Lista życzeń BVB powoli rośnie w siłę
Marco Rose uratował posadę po słabej zimie i odpadnięciu z Ligi Mistrzów oraz w późniejszym czasie z Ligi Europy. Decyzja zarządu okazała się trafna, ponieważ dziś zespół dalej utrzymuje tempo liderującego Bayernu, dlatego sprawa mistrzostwa nie została jeszcze przesądzona.
Walka o tytuł Bundesligi nie pociąga już tak Erlinga Haalanda, który planuje ucieczkę z Signal Iduna Park w letnim okienku. W odpowiednim momencie dyrektor sportowy BVB przystąpi do negocjacji z zastępcami 21-latka. Według dziennikarzy Bild, Rose skompletował własną wizję, kim chętnie załata dziurę po odejściu kluczowego gracza zespołu.
Listę życzeń szkoleniowca otwiera Sebastien Haller. As Ajaksu Amsterdam notuje świetny sezon, mając na koncie 33 gole w 35 meczach we wszystkich rozgrywkach. Do tego wyceniany jest na maksymalnie 30 mln euro, ale Holendrem zainteresowany jest także Inter Mediolan, który podobno stale rozmawia z otoczeniem snajpera z Eredivisie.
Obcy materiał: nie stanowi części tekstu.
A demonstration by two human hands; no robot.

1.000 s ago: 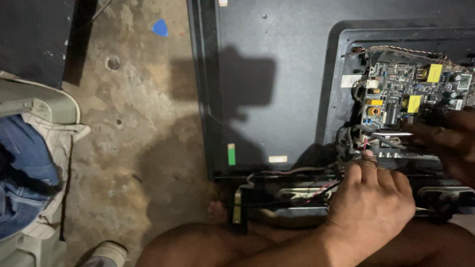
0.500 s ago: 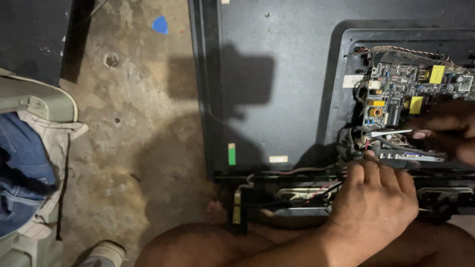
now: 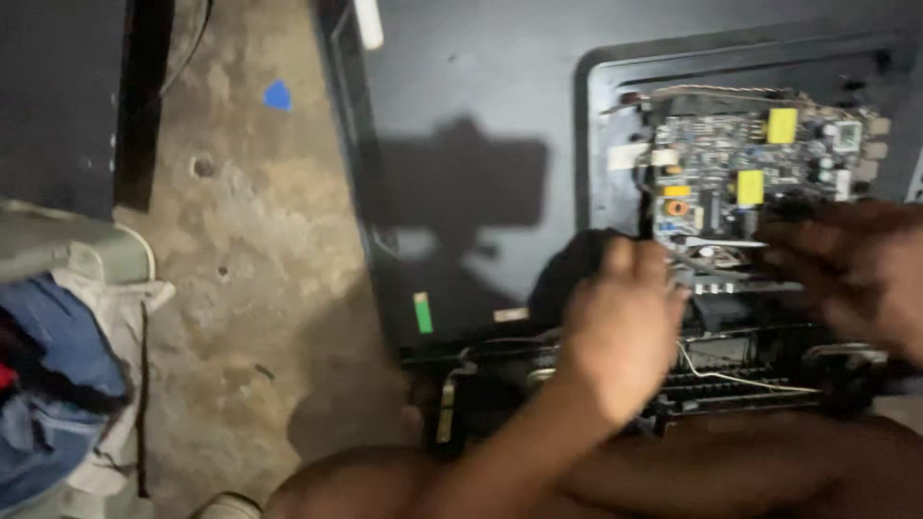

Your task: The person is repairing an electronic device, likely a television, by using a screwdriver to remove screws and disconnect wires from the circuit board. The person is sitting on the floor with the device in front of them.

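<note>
Head view looks down on a dark flat-screen set [image 3: 461,173] lying back-up on a concrete floor [image 3: 250,288], with its rear cover off over a green circuit board [image 3: 750,173] that carries two yellow parts. Both hands are blurred. The left hand [image 3: 620,322] is raised in front of the lower left corner of the board, fingers curled loosely, and whether it holds anything cannot be told. The right hand [image 3: 851,269] reaches in from the right edge, its fingers spread just below the board's lower right side; it looks loosely open, but contact with the board cannot be made out. Below the board, a thin white wire [image 3: 740,377] runs across the black lower frame [image 3: 731,384] of the set. A small green sticker [image 3: 423,312] and a white one beside it sit on the back panel near its lower edge. At far left lies a pile of blue and pale cloth [image 3: 67,384], and a blue scrap [image 3: 278,95] rests on the floor.
</note>
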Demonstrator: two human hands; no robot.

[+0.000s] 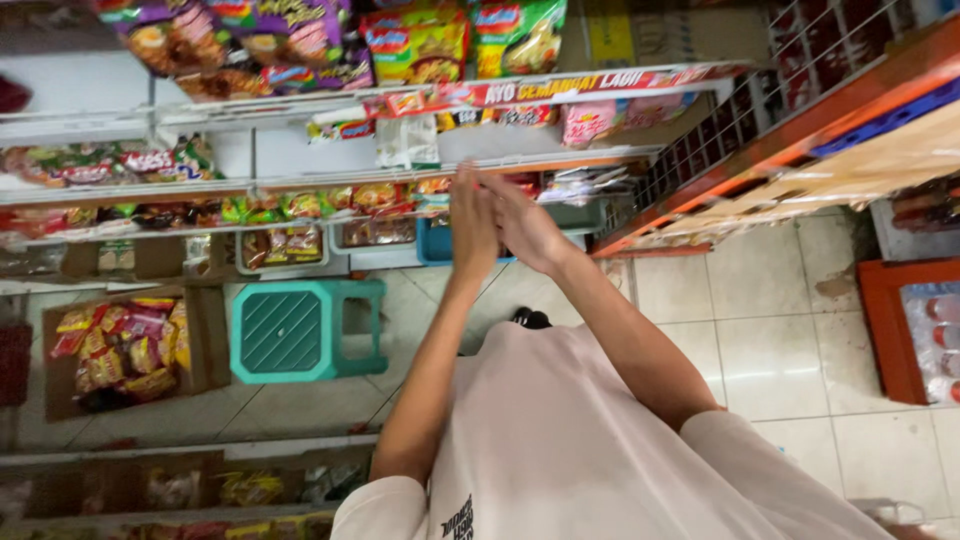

Z drugiej strony w ostatnich latach Bourssia Dortmund chętnie stawia na młodzież. Na radarze klubu znajduje się jeszcze Adam Hlozek ze Sparty Praga. Utalentowany 19-latek odpowiada za siłę rażenia w ofensywie swojej drużyny. Od jesieni zdobył dziewięć goli oraz zaliczył 13 asyst.
Wydaje się, że inny reprezentant Czech, Patrick Schick nie zostanie sprowadzony do Dortmundu. Bayer Leverkusen oczekuje wyłącznie ofert z rzędu 70 mln euro w górę, stąd też tańszą alternatywą powinien okazać się Sasa Kalajdzic ze Stuttgartu.